== Your task ==
The required output is the exact run of lines below that opens at the line with "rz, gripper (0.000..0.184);" and closes at the line with "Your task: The".

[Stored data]
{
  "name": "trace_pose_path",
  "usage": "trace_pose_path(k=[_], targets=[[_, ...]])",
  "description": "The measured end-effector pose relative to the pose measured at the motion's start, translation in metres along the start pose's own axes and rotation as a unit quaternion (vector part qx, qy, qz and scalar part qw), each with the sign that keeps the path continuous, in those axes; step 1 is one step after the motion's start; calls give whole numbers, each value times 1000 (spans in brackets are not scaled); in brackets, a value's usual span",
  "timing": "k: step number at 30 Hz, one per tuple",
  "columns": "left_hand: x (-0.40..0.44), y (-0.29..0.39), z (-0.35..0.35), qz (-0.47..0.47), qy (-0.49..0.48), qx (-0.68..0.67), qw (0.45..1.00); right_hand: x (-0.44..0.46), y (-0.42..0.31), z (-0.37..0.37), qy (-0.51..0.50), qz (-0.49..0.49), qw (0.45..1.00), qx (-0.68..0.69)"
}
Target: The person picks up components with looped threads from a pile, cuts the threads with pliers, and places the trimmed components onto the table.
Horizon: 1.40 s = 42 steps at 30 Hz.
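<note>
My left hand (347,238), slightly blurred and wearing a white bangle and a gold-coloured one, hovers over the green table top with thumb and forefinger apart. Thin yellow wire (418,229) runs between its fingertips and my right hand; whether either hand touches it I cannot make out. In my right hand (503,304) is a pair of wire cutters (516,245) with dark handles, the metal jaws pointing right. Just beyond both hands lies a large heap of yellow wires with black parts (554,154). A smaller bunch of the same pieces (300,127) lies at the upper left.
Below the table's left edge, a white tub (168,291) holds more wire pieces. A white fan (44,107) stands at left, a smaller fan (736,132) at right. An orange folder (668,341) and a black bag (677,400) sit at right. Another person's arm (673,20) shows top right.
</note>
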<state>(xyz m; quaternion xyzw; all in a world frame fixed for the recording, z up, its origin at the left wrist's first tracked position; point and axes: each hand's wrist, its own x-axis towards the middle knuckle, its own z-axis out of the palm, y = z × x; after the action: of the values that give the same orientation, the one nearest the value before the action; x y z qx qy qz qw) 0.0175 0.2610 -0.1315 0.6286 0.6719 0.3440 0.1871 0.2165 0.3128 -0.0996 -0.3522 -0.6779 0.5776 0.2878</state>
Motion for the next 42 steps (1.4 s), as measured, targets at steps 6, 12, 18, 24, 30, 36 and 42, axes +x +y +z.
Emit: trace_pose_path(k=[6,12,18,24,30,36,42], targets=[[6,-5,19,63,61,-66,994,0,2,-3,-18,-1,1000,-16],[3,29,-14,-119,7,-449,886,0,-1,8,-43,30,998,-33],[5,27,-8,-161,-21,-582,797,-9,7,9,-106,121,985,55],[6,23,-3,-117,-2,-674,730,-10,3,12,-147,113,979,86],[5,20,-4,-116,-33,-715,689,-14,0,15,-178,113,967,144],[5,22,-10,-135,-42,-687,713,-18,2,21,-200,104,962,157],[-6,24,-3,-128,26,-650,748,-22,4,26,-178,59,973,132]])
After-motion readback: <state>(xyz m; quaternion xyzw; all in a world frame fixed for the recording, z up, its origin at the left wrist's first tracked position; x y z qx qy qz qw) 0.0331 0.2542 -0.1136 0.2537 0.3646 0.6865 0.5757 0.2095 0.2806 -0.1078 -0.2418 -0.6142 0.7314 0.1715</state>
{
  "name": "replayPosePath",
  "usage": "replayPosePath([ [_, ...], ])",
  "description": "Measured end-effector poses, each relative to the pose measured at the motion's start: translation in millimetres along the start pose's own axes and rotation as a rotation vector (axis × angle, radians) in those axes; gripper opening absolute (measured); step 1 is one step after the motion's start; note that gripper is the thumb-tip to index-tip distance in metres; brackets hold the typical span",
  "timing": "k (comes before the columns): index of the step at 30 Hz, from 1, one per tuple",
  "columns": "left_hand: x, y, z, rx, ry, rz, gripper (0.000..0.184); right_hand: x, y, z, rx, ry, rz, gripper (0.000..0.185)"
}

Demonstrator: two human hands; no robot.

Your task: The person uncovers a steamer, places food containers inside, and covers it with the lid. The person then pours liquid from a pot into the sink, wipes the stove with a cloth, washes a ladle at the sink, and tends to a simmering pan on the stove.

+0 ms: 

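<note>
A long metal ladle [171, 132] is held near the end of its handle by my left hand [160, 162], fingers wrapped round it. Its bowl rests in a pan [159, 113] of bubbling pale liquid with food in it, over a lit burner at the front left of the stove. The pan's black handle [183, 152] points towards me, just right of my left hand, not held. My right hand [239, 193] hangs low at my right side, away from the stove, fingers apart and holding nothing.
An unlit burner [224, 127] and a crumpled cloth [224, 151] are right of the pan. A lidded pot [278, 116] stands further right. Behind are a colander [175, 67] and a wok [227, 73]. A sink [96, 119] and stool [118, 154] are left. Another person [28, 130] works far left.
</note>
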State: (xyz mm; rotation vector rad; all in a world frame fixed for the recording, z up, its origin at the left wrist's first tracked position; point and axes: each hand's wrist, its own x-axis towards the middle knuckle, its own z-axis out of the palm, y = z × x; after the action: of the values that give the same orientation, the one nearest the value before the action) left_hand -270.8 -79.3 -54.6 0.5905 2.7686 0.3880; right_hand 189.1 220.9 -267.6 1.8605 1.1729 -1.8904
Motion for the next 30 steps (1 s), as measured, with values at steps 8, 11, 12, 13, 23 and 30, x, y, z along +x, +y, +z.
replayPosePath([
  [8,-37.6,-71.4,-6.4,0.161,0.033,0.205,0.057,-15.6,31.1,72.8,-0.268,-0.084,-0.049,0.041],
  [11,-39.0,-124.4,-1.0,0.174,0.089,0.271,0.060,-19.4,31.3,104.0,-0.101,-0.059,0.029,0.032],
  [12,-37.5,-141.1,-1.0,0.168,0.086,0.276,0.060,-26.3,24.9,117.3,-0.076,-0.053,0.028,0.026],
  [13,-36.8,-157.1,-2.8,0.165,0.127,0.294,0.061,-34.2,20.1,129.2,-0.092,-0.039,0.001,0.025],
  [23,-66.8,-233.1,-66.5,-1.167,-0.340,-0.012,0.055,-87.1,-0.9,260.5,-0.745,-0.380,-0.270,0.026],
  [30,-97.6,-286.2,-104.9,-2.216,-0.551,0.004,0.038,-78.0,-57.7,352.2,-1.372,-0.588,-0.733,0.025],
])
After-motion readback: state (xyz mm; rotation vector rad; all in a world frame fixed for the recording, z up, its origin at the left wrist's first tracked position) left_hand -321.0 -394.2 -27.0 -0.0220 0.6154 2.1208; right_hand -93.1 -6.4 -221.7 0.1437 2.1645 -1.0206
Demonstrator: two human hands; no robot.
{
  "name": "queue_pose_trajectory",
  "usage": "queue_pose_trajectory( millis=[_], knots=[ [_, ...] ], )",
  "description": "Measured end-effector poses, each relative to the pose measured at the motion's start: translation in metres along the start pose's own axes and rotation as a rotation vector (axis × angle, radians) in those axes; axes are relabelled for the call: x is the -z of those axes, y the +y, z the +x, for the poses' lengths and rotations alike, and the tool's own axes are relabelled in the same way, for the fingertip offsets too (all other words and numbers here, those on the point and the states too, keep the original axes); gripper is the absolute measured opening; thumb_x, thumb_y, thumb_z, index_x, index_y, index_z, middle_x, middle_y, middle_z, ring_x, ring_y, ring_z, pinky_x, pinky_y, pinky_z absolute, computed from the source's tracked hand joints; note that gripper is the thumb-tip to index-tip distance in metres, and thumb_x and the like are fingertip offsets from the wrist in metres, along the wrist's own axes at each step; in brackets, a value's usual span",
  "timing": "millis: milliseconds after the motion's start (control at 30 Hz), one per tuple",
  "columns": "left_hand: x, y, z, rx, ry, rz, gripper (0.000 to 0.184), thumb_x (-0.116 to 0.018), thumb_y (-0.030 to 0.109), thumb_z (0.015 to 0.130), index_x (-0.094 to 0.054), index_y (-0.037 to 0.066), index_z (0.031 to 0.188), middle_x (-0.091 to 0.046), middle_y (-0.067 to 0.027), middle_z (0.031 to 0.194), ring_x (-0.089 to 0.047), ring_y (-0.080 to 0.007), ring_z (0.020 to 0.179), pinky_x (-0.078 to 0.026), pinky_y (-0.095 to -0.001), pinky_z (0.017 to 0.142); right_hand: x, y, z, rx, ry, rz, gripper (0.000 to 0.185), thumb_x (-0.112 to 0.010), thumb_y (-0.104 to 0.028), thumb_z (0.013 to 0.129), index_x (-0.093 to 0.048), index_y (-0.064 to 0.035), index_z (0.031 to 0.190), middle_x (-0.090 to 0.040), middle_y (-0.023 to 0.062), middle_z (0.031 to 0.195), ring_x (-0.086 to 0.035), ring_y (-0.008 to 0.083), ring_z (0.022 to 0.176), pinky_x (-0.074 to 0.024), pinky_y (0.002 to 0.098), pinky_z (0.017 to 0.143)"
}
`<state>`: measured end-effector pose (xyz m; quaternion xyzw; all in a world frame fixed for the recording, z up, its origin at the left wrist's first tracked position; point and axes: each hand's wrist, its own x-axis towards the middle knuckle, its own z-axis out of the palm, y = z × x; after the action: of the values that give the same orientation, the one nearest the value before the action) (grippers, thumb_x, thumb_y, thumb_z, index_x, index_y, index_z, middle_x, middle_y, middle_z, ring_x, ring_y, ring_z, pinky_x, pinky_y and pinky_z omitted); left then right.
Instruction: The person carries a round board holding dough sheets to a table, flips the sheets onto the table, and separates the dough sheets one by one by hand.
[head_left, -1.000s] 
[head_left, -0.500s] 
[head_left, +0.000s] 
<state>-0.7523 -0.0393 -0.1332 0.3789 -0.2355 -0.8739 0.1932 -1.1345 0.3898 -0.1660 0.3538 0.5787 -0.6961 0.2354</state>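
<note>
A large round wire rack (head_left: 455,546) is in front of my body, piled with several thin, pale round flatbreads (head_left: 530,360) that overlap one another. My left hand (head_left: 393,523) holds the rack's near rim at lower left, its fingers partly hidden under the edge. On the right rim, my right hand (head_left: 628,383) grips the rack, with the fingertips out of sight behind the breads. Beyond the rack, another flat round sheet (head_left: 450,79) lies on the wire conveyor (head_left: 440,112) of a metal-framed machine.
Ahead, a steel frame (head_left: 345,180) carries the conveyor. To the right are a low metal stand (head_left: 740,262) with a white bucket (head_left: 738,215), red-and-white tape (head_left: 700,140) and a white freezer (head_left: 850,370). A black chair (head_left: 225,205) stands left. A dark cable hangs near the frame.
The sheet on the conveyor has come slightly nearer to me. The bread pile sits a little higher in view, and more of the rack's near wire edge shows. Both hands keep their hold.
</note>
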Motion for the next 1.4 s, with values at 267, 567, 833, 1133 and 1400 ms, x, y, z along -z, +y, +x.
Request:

== Solved exercise ==
  "columns": "left_hand: x, y, z, rx, ry, rz, gripper (0.000..0.184); right_hand: x, y, z, rx, ry, rz, gripper (0.000..0.185)"
}

Demonstrator: two human hands; no robot.

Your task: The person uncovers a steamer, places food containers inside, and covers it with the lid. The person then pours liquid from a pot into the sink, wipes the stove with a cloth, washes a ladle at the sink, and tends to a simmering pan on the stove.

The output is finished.